Le parole sono importanti. È uno slogan abusato, che corre il rischio di divenire inutile. Ma le parole sono importanti, perché costruiscono la realtà, le danno un’angolazione, forgiano la percezione, informano atteggiamenti e comportamenti. Si pensi al carcere. C’è tutto un lessico che avvolge la vita dei detenuti; un lessico infantilizzante, demoralizzante, che priva queste persone della dignità, oltre che della libertà.
Il detenuto, ad esempio, quando intende fare una richiesta fa la “domandina”, quasi fosse un alunno delle elementari; se si occupa delle pulizie diventa uno “scopino”; se si occupa delle spese dei suoi compagni di sventura è uno “spesino”. Lo ripeto: nemmeno alle elementari.
Di questo lessico inquietante e secolare si è accorto nel 2017 anche il D.A.P. (Dipartimento dell’Amministrazione Penitenziaria) che ha emanato una circolare, forse sfuggita ai più, che invita a “dismettere l’uso sia verbale che scritto della terminologia infantilizzante e diminuitiva, nonché le interlocuzioni orali, soprattutto quelle dirette al detenuto”. La circolare non si limita a sanzionare questo linguaggio, ma propone dei termini sostitutivi: così la “domandina” diventa il “modulo di richiesta”, lo “scopino” l’“addetto alle pulizie”, lo “spesino” l’“addetto alla spesa detenuti”, lo “stagnino” l’“idraulico”, il “lavorante” il “lavoratore”, la “dama di compagnia” il “compagno di socialità” e così via. Potrete leggere il testo integrale della circolare qui.

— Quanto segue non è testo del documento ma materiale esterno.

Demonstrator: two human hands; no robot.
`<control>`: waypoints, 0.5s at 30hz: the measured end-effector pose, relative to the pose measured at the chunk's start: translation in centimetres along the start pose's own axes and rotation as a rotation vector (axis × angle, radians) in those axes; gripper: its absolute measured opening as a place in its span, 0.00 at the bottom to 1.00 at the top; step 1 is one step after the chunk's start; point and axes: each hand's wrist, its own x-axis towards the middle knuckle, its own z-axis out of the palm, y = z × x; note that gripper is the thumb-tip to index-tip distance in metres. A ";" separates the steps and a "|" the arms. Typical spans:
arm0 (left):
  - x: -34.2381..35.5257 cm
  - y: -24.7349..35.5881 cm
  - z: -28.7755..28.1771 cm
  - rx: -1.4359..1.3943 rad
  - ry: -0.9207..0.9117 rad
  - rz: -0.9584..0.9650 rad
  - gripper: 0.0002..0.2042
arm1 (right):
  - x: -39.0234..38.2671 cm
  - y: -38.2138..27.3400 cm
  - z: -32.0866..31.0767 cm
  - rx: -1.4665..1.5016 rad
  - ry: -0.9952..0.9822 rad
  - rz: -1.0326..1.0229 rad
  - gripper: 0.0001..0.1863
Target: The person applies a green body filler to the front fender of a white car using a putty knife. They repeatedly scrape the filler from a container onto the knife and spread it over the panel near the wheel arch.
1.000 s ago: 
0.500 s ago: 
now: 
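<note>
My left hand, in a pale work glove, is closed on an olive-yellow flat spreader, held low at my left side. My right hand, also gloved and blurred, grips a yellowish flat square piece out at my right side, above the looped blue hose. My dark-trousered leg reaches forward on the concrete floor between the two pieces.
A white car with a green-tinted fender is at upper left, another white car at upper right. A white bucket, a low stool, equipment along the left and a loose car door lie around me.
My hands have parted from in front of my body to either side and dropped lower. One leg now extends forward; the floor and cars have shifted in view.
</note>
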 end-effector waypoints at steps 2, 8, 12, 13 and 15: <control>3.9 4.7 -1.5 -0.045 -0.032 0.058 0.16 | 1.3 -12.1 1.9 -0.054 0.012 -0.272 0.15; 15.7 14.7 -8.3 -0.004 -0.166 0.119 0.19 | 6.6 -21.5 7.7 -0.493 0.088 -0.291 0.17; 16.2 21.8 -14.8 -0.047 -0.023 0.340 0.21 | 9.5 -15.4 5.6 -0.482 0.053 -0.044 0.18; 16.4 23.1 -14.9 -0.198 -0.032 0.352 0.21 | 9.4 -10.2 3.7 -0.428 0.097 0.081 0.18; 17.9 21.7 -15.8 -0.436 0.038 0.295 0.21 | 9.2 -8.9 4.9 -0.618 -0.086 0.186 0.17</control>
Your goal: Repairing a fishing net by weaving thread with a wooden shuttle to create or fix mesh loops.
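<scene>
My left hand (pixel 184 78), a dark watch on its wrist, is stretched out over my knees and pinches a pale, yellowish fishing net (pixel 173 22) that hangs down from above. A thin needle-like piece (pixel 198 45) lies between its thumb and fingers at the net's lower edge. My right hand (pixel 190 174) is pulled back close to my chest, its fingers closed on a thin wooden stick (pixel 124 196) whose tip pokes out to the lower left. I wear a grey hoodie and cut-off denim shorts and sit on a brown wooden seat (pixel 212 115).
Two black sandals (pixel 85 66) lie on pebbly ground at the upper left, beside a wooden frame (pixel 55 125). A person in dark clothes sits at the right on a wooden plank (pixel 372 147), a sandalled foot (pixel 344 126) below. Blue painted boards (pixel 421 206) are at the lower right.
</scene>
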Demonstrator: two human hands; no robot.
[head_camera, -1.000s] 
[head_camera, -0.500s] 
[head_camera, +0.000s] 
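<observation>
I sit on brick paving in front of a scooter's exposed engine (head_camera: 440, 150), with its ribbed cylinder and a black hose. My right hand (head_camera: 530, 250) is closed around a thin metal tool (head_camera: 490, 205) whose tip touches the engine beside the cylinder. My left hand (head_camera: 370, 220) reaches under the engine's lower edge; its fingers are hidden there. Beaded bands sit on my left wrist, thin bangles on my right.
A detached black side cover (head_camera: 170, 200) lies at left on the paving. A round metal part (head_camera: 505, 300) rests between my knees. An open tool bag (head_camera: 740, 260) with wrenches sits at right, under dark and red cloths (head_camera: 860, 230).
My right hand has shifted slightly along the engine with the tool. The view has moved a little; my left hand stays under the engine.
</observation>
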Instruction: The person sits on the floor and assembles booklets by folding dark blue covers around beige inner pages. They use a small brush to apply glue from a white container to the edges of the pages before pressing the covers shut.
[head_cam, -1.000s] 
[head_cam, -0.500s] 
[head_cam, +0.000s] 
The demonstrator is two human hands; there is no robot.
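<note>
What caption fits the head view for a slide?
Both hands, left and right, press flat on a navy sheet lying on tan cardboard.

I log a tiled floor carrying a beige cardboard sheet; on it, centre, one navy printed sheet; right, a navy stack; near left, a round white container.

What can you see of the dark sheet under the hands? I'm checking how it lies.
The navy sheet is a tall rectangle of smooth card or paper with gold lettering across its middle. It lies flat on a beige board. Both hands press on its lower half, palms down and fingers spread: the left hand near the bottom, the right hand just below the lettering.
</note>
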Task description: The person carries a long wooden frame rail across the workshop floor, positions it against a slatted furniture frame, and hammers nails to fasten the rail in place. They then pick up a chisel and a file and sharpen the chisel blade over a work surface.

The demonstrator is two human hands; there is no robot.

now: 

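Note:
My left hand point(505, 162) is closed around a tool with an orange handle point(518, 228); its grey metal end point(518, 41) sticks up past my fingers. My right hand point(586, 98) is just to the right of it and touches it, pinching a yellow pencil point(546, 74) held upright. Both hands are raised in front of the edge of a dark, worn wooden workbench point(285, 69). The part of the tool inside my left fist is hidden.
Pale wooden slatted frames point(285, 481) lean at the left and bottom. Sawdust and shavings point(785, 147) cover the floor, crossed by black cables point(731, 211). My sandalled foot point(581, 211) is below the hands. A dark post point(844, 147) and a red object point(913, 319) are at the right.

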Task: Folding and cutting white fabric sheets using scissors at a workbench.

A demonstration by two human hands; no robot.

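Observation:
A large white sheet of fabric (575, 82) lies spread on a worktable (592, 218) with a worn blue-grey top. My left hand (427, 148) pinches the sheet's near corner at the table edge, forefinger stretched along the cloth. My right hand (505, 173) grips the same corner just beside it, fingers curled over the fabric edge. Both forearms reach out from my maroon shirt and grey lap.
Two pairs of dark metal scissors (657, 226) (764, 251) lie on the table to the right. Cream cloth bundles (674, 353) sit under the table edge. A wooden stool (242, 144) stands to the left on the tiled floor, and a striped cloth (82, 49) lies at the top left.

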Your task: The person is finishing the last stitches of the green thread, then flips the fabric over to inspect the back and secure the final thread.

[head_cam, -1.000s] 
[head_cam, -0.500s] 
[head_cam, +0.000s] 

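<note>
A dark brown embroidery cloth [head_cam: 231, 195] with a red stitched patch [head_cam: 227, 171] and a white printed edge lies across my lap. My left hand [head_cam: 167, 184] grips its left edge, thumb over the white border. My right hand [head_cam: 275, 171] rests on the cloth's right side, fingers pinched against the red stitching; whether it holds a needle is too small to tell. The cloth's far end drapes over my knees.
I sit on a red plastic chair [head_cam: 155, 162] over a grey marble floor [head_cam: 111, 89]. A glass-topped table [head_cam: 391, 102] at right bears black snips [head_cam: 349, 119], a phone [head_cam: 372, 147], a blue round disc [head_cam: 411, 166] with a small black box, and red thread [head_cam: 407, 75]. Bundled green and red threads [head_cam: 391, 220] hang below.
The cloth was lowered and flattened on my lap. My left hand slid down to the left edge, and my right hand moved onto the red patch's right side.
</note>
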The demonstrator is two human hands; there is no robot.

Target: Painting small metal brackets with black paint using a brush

Tutto bene, se non il termine proposto invece di “cella”: “camera di pernottamento”. Mi sembra una locuzione ipocrita, caricaturale, degna del peggiore politically correct. Ricorda i luoghi comuni sulle carceri come “hotel a cinque stelle”. Invece, no. I detenuti vivono in celle, non in camere di pernottamento. Scontano una pena, non trascorrono la notte in albergo per fare check-out il giorno dopo.
Cella non va sostituito. È la realtà dura degli istituti penitenziari, che niente ammorbidisce, nemmeno una modifica lessicale.
Cambiare le parole va bene, ma non quando si invita all’ipocrisia.